DATA SECTION section start

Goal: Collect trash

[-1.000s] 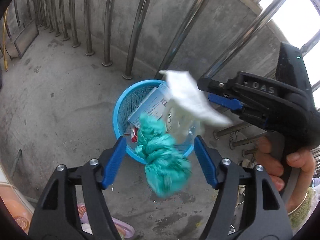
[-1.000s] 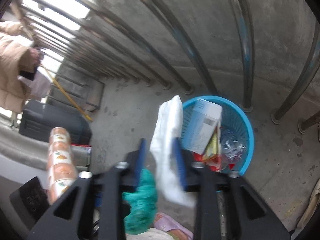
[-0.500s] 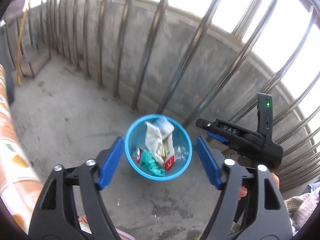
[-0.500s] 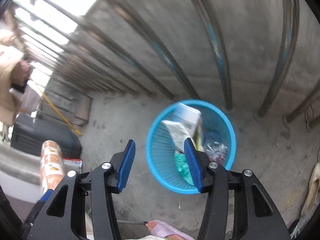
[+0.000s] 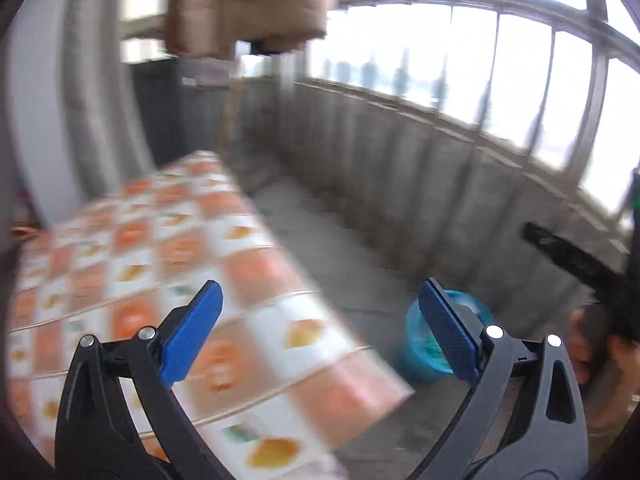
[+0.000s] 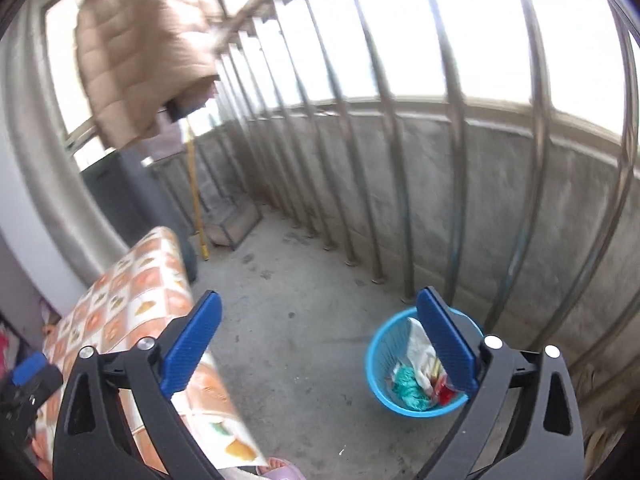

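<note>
Left claw (image 5: 318, 326) and right claw (image 6: 318, 338) seen opening, nothing between blades. Trash (image 6: 416, 376) lodged in blue basket (image 6: 380, 360) on floor. Counter (image 6: 132, 300) best scanned next; basket kept sighted.

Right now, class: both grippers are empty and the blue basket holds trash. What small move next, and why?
Probably swing both grippers toward the checkered table to look for leftover trash: the left gripper and right gripper are opening with nothing between them, and the blue basket already holds the teal and white pieces.

Rags (image 6: 414, 368) dropped into basket (image 6: 380, 354) (jaws opening, empty)
</note>
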Motion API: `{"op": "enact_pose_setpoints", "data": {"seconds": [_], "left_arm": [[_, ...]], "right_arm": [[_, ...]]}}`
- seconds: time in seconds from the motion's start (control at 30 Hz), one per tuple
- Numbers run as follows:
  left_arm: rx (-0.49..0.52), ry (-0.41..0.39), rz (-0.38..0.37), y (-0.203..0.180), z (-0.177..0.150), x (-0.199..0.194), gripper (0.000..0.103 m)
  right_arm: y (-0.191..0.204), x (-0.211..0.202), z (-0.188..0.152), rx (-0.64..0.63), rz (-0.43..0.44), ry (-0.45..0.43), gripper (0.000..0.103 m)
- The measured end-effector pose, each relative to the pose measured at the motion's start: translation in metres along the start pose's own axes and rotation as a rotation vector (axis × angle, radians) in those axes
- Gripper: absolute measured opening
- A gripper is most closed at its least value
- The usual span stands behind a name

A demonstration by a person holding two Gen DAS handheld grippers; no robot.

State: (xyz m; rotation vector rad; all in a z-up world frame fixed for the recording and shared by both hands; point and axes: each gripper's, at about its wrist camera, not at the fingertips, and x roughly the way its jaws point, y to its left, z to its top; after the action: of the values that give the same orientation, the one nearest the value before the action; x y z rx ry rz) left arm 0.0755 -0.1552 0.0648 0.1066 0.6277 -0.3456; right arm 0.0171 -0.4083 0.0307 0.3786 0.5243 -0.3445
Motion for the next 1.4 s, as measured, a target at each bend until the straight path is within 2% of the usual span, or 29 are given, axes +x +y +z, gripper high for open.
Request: {"op": "enact_pose_setpoints", "data": {"seconds": [0.07,0.1,0.3,0.37,0.47,0.53,0.67,0.77,0.83,0.9,1.07,1.4], "left_arm": [[-0.006,-0.024,0.105,0.02,-0.006,-0.019,0.094],[-0.012,-0.04,0.132,0.03,-0.01,-0.029,0.094],[-0.006,-0.066,0.22,0.08,-0.03,-0.071,0.094],[-0.016,-0.04,0.237,0.097,-0.034,-0.076,0.094],[-0.089,-0.007,0.272,0.12,-0.041,-0.084,0.094],[-0.143,-0.012,0.301,0.126,-0.048,-0.091,0.094],[-0.269,0.013,0.298,0.132,-0.068,-0.09,0.094],[-0.338,0.152,0.309,0.13,-0.089,-0.072,0.094],[-0.364,0.253,0.305,0.13,-0.103,-0.059,0.094],[-0.358,0.319,0.348,0.127,-0.115,-0.052,0.094],[-0.359,0.36,0.366,0.127,-0.125,-0.046,0.094],[-0.311,0.353,0.382,0.122,-0.116,-0.042,0.094]], "right_arm": [[0.03,-0.014,-0.007,-0.069,0.033,-0.008,0.097],[0.044,-0.02,-0.01,-0.095,0.044,-0.009,0.097],[0.118,-0.049,-0.029,-0.251,0.157,0.002,0.097],[0.143,-0.061,-0.038,-0.325,0.156,-0.022,0.097],[0.169,-0.077,-0.05,-0.386,0.125,-0.072,0.097],[0.179,-0.082,-0.055,-0.406,0.126,-0.058,0.097],[0.181,-0.072,-0.066,-0.419,0.111,0.034,0.097],[0.178,-0.054,-0.08,-0.434,0.075,0.158,0.097],[0.171,-0.046,-0.09,-0.43,0.041,0.204,0.097],[0.164,-0.038,-0.101,-0.424,0.008,0.249,0.097],[0.153,-0.028,-0.117,-0.425,-0.027,0.31,0.097],[0.135,-0.023,-0.115,-0.433,-0.076,0.329,0.097]]}}
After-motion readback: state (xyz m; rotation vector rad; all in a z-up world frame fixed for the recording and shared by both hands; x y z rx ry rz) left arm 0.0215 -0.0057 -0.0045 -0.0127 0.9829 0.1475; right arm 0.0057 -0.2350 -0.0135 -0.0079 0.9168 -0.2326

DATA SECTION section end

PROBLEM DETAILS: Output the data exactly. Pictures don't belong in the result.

PROBLEM SOLUTION:
Goal: Collect trash

[-1.000s] 
[-1.000s] 
[-0.500s] 
[-0.500s] 
[+0.000s] 
[+0.000s] 

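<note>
Left claw (image 5: 318, 326) and right claw (image 6: 318, 338) seen opening, nothing between blades. Trash (image 6: 416, 376) lodged in blue basket (image 6: 380, 360) on floor. Counter (image 6: 132, 300) best scanned next; basket kept sighted.

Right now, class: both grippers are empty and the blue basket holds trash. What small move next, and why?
Probably swing both grippers toward the checkered table to look for leftover trash: the left gripper and right gripper are opening with nothing between them, and the blue basket already holds the teal and white pieces.

Rags (image 6: 414, 368) dropped into basket (image 6: 380, 354) (jaws opening, empty)
</note>
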Motion API: `{"op": "enact_pose_setpoints", "data": {"seconds": [_], "left_arm": [[_, ...]], "right_arm": [[_, ...]]}}`
- seconds: time in seconds from the motion's start (control at 30 Hz), one per tuple
- Numbers run as follows:
  left_arm: rx (-0.49..0.52), ry (-0.41..0.39), rz (-0.38..0.37), y (-0.203..0.180), z (-0.177..0.150), x (-0.199..0.194), gripper (0.000..0.103 m)
  right_arm: y (-0.191..0.204), x (-0.211..0.202), z (-0.188..0.152), rx (-0.64..0.63), rz (-0.43..0.44), ry (-0.45..0.43), gripper (0.000..0.103 m)
- The measured end-effector pose, each relative to the pose measured at the motion's start: translation in metres along the start pose's own axes and rotation as a rotation vector (axis × angle, radians) in those axes
- Gripper: absolute measured opening
- A gripper is most closed at its least value
- The usual span stands behind a name

A demonstration by a person holding two Gen DAS handheld grippers; no robot.

State: (xyz m; rotation vector rad; all in a z-up world frame fixed for the recording and shared by both hands; point and axes: each gripper's, at about its wrist camera, not at the fingertips, and x roughly the way its jaws point, y to its left, z to its top; after the action: of the values that give the same orientation, the one nearest the value before the action; x y z rx ry rz) left arm 0.0755 -0.1552 0.0648 0.1066 0.6277 -0.3456; right arm 0.0171 -0.4083 0.0307 0.3786 0.5243 -0.3445
Motion for the next 1.4 s, as measured, a target at each bend until the straight path is within 2% of the usual span, or 29 are given, axes +x +y +z, gripper high for open.
Request: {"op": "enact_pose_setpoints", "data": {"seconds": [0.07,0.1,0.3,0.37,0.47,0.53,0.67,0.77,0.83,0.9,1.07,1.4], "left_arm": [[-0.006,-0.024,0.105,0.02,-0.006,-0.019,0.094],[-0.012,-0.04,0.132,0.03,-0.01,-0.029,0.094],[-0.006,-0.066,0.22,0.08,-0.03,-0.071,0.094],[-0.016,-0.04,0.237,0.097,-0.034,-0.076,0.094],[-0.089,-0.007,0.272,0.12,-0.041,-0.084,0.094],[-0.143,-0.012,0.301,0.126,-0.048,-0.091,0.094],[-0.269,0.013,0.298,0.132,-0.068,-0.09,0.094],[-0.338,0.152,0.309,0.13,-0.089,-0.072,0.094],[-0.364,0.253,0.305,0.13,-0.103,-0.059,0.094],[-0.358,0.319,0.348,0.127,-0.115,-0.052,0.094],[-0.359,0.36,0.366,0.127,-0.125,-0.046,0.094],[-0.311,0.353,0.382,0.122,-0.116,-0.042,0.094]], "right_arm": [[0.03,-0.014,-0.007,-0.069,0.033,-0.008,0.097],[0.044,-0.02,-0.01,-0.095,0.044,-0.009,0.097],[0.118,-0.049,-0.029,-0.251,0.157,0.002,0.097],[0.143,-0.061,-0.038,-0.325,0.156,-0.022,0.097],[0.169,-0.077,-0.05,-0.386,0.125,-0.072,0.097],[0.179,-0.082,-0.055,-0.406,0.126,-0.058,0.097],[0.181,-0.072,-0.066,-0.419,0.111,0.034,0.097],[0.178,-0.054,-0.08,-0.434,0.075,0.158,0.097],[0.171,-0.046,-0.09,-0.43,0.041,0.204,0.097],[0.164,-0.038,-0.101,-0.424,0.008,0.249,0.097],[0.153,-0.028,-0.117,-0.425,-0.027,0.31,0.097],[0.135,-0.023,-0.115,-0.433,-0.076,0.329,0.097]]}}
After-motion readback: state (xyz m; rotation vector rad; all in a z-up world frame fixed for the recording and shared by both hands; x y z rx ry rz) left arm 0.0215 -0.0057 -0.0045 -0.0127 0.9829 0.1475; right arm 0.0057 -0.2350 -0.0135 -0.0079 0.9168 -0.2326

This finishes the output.